За время, что я писала письмо, ссорилась с госпожой Ланши и препиралась с кормилицей по поводу пилюль, кое-что успело измениться. Для начала странный, похожий на крестьянина или городского бедняка посетитель исчез. Госпожа Ланши и кузины тоже исчезли. Вряд ли они ушли, вероятно, наблюдают издали. Искать их я не собираюсь, вместо этого подзываю первую попавшуюся служанку.

— Юная госпожа Юйлин, — приветствует она меня глубоким поклоном.

— Какая ты милая, — улыбаюсь я и вновь пренебрегаю правилами. Вместо того чтобы действовать через кормилицу, я сама вручаю девочке осколок серебряного таэля.

Если не ошибаюсь, презент весомый, не соответствует услуге, о которой я хочу попросить, но в моем случае лучше быть излишне щедрой, чем разозлить служанку скупостью.

— Юная госпожа Юйлин…

— Пожалуйста, поклонись от моего имени тетушке и передай, что я вышла, чтобы позаботиться о кормилице Мей. Передай не откладывая.

— Да, юная госпожа Юйлин. — Служанка отвечает ровно то, что должна ответить, голос не дрогнул, а вот по выражению лица ясно, что служанка глубоко потрясена.

Юные госпожи не выходят просто так, и тем более не выходят без разрешения. Здешняя Юйлин без тени сомнения признала дядю старшим, а значит, и его право распоряжаться, а я пользуюсь тем, что он хоть и глава поместья, но все-таки не родственник по прямой линии, не дед, не прадед. Он всего лишь брат отца и не может мне приказывать.

Экипажи уже освобождены от сундуков, но командир Вей не ушел на кухню, где кормят слуг. Видимо, ждет письмо.

Что же, побудет возничим.

Я наконец-то могу обойти экипажи и оглядеться…

На этот выход у меня грандиозные планы!

Которые разбиваются вдребезги.

Глава 8

То, что я вижу, оказывается полнейшей неожиданностью. И крайне неприятной. Я была уверена, что поместье пусть в провинциальном, но городе. Где еще жить богатой семье? Ну уж точно не в чистом поле!

Только вот моему взгляду открываются бескрайние природные красоты. Небо голубое-голубое, безоблачное, и солнце льется ярким светом, отчего воздух кажется сияющим. У самого горизонта темнеют пики горного хребта, и со склонов стекает густая зелень соснового леса. Ближе к нам речная долина — лучи отражаются от водной глади, рассыпаются золотыми бликами, играют, и кажется, что бежит не горная река, а жидкое серебро.

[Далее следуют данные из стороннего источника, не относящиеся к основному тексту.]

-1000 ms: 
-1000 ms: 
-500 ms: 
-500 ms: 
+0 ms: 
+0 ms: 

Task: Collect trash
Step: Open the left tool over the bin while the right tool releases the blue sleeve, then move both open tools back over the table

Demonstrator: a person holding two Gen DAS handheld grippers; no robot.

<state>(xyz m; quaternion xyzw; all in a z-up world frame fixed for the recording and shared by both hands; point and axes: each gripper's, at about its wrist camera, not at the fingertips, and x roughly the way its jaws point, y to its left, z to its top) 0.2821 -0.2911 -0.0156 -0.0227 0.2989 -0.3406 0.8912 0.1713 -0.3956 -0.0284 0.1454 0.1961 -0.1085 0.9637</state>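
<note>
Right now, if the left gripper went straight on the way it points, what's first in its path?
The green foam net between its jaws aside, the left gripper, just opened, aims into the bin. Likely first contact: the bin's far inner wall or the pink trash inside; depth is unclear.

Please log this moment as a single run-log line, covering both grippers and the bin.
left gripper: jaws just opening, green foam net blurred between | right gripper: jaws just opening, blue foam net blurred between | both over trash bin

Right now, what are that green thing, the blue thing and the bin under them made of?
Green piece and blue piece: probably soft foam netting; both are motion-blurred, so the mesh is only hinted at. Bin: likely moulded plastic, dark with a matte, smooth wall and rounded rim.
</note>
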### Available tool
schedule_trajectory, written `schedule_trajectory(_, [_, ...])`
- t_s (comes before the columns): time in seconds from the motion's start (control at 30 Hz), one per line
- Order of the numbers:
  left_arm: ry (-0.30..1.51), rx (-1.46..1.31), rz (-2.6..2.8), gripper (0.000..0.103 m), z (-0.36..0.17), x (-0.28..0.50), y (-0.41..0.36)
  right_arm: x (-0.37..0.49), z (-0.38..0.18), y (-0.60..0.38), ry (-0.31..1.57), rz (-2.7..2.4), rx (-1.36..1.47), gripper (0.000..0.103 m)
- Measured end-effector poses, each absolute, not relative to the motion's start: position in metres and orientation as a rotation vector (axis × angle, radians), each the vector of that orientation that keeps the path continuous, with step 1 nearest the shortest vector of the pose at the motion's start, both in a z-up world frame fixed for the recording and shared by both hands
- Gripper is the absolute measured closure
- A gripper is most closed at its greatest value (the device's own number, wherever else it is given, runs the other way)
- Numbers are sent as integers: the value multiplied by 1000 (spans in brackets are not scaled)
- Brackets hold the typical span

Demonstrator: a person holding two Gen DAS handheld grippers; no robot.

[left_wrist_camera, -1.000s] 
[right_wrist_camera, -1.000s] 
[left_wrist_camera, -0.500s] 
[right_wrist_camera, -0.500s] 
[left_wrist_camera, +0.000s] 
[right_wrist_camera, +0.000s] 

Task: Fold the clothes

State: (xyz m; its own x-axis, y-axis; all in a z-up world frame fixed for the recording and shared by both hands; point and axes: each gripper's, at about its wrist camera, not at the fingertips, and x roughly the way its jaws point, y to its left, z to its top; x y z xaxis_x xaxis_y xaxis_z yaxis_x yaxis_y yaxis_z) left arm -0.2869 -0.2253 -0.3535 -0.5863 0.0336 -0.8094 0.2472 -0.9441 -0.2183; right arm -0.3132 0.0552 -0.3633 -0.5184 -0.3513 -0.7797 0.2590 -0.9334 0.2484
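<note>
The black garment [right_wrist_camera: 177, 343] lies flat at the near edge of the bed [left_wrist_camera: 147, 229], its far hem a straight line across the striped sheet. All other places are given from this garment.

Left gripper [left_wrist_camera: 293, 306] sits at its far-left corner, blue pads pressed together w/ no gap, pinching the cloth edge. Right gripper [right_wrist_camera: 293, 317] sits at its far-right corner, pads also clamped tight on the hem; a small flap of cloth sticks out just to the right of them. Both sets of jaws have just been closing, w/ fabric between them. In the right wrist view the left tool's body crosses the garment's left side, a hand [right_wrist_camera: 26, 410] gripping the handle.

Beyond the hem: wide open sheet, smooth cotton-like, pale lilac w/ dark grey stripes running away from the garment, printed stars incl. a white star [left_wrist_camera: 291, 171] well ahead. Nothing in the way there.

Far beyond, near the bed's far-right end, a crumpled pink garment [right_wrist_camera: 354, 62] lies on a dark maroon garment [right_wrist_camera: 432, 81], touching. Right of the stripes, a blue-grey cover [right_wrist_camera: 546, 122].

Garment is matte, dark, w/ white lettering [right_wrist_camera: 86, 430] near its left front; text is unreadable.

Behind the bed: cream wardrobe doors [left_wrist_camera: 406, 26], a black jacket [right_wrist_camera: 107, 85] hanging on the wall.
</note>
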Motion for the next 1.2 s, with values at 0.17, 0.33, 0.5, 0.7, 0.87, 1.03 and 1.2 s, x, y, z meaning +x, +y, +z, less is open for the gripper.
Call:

Красиво. Пейзаж дух захватывает. Сюда бы художника с мольбертом или фотографа.

Я отодвигаю фантазии в сторону, поворачиваюсь к красотам тылом, к поместью боком. Теперь меня интересует дорога — куда она ведет? Выезд на большой дорожный тракт вижу, и поворот в деревню тоже.

Именно в деревню — крошечные домики раскинуты по пологим холмам. Где хозяйства победнее, там заборы из бамбука, где побогаче — глухие стены.

— Юная госпожа? — догоняет меня командир Вей. Похоже, моя выходка его удивила до крайности, миндалевидные глаза расширены, отчего кажутся более округлыми.

— Командир Вей, дальнее путешествие повредило хрупкому здоровью кормилицы Мей! Ах, тетушка Ланши слишком мнительная. Опасаясь, что слуги поместья могут заболеть, тетушка запретила кормилице Мей войти в поместье. Я понимаю причины осторожности и восхищаюсь твердой заботой о слугах поместья, но мое сердце болит за кормилицу Мей. Далеко ли до города? Я не могу оставить кормилицу Мей без должной заботы.

— До ближайшего городка полтора часа езды, юная госпожа. Вы посылали кормилицу Мей за тыквенными кексами, когда мы проезжали город.